**EXERCISE INSTRUCTIONS:**
Give back the whole listing exactly as it is written.

**DATASET EXTRACT:**

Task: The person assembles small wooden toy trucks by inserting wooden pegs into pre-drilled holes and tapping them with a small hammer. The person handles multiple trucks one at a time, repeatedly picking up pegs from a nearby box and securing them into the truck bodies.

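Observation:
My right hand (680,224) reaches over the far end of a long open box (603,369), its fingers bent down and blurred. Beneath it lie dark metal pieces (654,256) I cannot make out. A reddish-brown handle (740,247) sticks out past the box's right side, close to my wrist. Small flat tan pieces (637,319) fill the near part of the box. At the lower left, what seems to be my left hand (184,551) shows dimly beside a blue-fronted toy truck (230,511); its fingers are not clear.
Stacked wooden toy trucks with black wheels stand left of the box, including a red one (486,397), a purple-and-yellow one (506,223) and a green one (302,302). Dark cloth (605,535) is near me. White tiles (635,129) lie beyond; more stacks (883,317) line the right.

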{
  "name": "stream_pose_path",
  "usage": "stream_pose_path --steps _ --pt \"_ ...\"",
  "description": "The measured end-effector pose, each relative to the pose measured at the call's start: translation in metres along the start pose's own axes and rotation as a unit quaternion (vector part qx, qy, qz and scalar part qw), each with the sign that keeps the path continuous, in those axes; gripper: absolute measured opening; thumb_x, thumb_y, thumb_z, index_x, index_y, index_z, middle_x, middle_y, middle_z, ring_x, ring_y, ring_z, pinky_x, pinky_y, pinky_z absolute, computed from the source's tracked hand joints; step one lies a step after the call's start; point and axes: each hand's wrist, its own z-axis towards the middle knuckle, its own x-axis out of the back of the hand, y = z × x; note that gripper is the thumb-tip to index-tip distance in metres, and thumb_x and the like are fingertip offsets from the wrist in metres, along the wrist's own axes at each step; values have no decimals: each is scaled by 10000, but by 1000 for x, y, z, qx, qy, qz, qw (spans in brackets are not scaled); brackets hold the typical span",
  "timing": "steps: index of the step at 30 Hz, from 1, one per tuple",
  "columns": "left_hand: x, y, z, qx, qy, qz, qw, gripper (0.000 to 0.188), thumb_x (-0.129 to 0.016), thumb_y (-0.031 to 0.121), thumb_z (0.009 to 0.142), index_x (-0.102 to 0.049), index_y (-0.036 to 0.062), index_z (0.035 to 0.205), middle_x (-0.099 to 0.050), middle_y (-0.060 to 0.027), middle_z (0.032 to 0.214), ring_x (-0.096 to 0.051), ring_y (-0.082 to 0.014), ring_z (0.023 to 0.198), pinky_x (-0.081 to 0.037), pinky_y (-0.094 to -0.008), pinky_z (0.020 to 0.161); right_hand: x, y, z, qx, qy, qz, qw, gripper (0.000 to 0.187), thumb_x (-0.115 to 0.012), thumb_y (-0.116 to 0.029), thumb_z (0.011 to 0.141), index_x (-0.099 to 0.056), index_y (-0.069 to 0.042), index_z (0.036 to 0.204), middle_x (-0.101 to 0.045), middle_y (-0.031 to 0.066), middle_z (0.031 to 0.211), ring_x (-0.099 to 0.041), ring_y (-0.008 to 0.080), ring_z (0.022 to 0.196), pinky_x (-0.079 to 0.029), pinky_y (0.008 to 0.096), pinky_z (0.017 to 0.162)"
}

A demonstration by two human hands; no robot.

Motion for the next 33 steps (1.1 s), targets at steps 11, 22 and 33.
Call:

**YOUR RESPONSE:**
Task: The person assembles small wooden toy trucks by inserting wooden pegs into pre-drilled holes and tapping them with a small hammer. The person handles multiple trucks one at a time, repeatedly picking up pegs from a nearby box and securing them into the truck bodies.

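Observation:
My right hand (680,224) reaches over the far end of a long open box (603,369), its fingers bent down and blurred. Beneath it lie dark metal pieces (654,256) I cannot make out. A reddish-brown handle (740,247) sticks out past the box's right side, close to my wrist. Small flat tan pieces (637,319) fill the near part of the box. At the lower left, what seems to be my left hand (184,551) shows dimly beside a blue-fronted toy truck (230,511); its fingers are not clear.
Stacked wooden toy trucks with black wheels stand left of the box, including a red one (486,397), a purple-and-yellow one (506,223) and a green one (302,302). Dark cloth (605,535) is near me. White tiles (635,129) lie beyond; more stacks (883,317) line the right.
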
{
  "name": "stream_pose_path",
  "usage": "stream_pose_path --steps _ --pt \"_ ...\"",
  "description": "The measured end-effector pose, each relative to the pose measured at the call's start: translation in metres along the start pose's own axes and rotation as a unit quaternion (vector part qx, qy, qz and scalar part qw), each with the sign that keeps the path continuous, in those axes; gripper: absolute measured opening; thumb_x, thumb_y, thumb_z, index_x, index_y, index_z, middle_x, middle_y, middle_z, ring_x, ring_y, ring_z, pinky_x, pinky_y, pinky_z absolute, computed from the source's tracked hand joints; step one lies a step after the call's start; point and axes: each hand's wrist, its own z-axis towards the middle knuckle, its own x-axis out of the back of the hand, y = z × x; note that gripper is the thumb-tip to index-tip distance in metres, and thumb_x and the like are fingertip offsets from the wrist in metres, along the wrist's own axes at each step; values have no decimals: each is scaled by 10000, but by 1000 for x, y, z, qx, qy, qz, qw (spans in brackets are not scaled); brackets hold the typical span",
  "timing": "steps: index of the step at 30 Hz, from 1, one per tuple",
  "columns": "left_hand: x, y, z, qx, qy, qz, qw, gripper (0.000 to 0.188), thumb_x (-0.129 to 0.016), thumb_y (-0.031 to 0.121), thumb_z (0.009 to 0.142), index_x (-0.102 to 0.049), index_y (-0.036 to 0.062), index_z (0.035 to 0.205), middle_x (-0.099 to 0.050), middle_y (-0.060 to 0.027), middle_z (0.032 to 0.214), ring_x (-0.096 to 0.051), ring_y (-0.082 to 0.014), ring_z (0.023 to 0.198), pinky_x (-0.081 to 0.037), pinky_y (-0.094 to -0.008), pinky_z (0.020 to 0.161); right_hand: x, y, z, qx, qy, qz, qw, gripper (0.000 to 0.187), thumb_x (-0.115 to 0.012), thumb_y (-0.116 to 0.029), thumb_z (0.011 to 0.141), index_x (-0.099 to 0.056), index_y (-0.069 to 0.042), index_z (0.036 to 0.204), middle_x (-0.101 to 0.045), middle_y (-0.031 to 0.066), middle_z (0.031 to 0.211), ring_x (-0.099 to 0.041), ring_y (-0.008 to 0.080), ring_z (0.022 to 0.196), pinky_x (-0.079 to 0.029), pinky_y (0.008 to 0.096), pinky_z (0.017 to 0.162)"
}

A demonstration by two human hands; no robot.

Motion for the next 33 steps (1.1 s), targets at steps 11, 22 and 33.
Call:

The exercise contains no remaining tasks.